Saturday, January 14, 2012

Now it's real

I have a real home now. With the assembly and set-up of the desk and chair in the spare bedroom, I have a home office for the first time in my adult life. All of the indoor furniture has been purchased and moved in. Some pictures have been hung on the walls, with more to come. Curtains with tie-backs grace the windows. I live in a house, and it is home.

Last summer, I started a new journal, after filling the previous one with all kinds of thoughts. It helped me process a lot of things that happened in my life, those three short years in DC. Every time I start a new journal, I make a list on the first page with hopes for the coming years. This new journal included a promise to find a place, make it home, and stay there for a while. I need to break the pattern of setting up shop and immediately looking for a new adventure somewhere else. Why do I start running again as soon as I arrive wherever I was heading? It's time to stop doing that. Resist the urge to seek out greener pastures elsewhere, and instead make my home pasture as green as can be.

Thursday, January 12, 2012

Fox in the garden

Last night, dear kitty wanted desperately to look out the bedroom window.
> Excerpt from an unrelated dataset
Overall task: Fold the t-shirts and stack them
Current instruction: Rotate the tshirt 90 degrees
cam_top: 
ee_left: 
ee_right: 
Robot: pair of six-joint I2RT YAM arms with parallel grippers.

The blinds were closed, but there was something out there she just had to see. So I turned out the lights, pulled the blinds up just a bit, and together we peered into the darkness. With her night vision, dear kitty saw them before I did, her eyes reflecting in the window: foxes roaming the yards in the cul de sac beneath the glowing streetlights, the moon not yet risen. It looked like four foxes, though there could have been just two, one with a white-tipped puffy tail, the other with a long snout and curled tail, more dog-like than fox. They sniffed under the junipers, poked through the wood pile, and investigated the low rock wall in my yard. Finding no tasty morsels there, they wandered off, noses to the ground, avoiding being illuminated by the headlights of an approaching car. Soon after they left, dear kitty lost interest and curled up on the bed.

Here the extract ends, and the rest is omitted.